Le roman est épistolaire mais les lettres sont seulement écrites par le héros. Il s’adresse à quelqu’un qui peut le comprendre mais qu’il ne connaît pas (tout comme le destinataire ne le connait pas). L’écriture apparaît comme spontanée. Si au début le style se rapproche de l’oralité, il s’améliore par la suite en même temps que Charlie améliore ses qualités rédactionnelles. Beaucoup de thèmes sont abordés et sont en rapport avec la construction de soi. L’amour, l’amitié, la sexualité et la scolarité sont bien entendu au premier plan. Mais d’autres thèmes plus sombres traités tels que la drogue, le viol, l’alcool, le suicide, l’homosexualité…

Il faut d’abord que tu saches que je suis à la fois triste et heureux, et que j’ai toujours pas compris comment ça se fait.

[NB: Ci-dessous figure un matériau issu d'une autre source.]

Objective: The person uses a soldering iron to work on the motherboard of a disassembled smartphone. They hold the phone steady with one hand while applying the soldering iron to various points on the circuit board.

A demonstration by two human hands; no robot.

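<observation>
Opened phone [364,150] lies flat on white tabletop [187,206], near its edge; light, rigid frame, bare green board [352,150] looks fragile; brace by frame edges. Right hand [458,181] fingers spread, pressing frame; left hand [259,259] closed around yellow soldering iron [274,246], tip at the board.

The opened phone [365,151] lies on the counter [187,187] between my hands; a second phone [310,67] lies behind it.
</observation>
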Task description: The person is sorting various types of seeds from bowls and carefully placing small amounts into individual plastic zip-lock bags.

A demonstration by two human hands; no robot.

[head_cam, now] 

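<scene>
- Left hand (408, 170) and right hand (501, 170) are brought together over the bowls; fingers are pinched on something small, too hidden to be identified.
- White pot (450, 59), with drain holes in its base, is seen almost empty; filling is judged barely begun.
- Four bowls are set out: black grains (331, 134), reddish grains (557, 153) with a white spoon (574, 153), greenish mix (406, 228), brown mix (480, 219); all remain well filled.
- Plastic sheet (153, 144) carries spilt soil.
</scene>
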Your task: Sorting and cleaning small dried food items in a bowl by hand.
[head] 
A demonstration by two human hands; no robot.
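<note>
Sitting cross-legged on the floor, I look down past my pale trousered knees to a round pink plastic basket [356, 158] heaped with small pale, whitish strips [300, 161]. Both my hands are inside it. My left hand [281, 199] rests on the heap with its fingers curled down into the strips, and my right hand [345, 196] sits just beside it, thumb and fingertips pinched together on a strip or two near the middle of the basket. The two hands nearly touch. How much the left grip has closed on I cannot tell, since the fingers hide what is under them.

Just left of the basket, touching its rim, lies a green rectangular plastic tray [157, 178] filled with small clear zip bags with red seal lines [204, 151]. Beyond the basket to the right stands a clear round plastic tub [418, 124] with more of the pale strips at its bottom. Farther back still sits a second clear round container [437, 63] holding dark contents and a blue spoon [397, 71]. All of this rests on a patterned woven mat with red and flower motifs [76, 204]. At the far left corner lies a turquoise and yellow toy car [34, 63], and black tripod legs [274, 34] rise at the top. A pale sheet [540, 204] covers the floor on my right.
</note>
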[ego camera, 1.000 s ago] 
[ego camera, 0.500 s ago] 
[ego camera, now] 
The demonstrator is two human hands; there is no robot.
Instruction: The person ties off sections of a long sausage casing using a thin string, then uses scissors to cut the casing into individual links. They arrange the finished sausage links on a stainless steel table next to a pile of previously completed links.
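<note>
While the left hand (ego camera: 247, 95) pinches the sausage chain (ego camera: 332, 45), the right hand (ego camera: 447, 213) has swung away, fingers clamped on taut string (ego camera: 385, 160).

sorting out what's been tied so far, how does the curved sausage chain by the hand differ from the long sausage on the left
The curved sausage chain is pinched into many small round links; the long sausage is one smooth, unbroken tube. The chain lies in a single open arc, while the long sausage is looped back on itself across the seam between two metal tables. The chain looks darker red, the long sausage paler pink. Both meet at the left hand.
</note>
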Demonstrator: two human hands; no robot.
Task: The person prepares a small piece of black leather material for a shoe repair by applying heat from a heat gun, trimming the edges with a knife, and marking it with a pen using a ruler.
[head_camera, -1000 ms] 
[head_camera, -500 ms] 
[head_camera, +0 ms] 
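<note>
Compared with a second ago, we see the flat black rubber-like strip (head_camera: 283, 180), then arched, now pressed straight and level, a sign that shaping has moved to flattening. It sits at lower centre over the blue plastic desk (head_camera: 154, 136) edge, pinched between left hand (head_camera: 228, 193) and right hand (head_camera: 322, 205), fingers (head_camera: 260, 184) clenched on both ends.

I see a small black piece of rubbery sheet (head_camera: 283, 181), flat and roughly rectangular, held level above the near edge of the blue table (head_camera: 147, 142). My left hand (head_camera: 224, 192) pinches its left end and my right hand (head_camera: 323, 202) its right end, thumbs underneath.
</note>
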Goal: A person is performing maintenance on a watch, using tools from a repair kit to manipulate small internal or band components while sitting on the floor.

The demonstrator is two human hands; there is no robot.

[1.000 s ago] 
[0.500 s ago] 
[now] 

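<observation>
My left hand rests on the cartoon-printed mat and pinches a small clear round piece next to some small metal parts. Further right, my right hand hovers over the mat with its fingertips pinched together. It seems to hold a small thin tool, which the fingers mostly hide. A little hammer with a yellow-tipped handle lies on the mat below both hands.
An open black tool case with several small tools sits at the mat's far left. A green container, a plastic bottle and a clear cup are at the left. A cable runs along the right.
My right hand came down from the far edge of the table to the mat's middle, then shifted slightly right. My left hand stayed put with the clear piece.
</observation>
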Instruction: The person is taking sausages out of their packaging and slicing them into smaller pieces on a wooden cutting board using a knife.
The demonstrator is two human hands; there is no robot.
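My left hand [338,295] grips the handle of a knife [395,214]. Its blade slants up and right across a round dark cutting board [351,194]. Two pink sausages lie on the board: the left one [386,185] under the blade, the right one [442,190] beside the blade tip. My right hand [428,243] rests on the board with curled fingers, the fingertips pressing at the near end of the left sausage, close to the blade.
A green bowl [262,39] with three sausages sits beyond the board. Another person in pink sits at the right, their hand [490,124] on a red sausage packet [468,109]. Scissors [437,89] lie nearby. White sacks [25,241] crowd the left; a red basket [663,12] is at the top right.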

Ce qui rend ce roman si touchant, c’est Charlie. Elève brillant mais solitaire, il n’est pas comme les autres. Agé de 15 ans, il semble parfois ne pas connaître grand chose de la vie. Il a des difficultés à se sociabiliser mais il aura un jour le courage de se rapprocher de Sam et Patrick. Mais même avec eux, il ne sera jamais réellement lui-même. Il ne sait pas vivre ni participer. Très passif, il fait parfois preuve d’une agressivité incontrôlable qui ne dure que quelques instants. Il se retranche dans son monde à lui et se questionne énormément. Il a des réflexions très justes, que ce soit sur la vie ou sur les autres, mais il ne parvient pas à s’impliquer. Il a une vision du monde qui lui est propre. C’est un adolescent qui aime lire et observer le monde qui l’entoure. Il est très émotif, on le trouve même bizarre mais il est en réalité malade. Il voit un psychologue qui tente de l’aider à percer ce secret qu’il garde caché au plus profond de lui. Il n’en demeure pas moins un adolescent exceptionnel qui sera aidé par Bill, son professeur de littérature, et Sam et Patrick, ses plus proches amis, à s’accepter.

Et ensuite, il dit un truc du genre : « Je serais prêt à mourir pour toi. Mais je refuse de vivre pour toi. » [Charlie parle d’un personnage de La source vive de Ayn Rand.]
Un truc comme ça. Je crois que l’idée, c’est que chacun doit d’abord vivre pour lui-même et ensuite faire le choix de partager sa vie avec d’autres gens. C’est peut-être ça qui fait que les gens « s’impliquent ». J’en suis pas trop sûr. Parce que je sais pas si ça me dérangerait de vivre pour Sam pendant un certain temps. De toute façon, elle voudrait pas, et peut-être qu’en fin de compte, c’est beaucoup mieux, d’être amis comme ça. En tout cas, c’est ce que j’espère.

Le roman est ponctué de nombreuses références littéraires et musicales. Bill fait découvrir à Charlie des auteurs et des livres et il l’invite à réfléchir dessus. En ce qui concerne la musique, le héros se retrouve dans de nombreuses chansons. Il est aussi fait mention du film The Rocky Horror Picture Show, réalisé et scénarisé par Richard O’Brien et Jim Sharman en 1975. Aujourd’hui encore, comme dans le roman, pendant des projections, des spectateurs interprètent les personnages du film. C’est un vrai moment de partage.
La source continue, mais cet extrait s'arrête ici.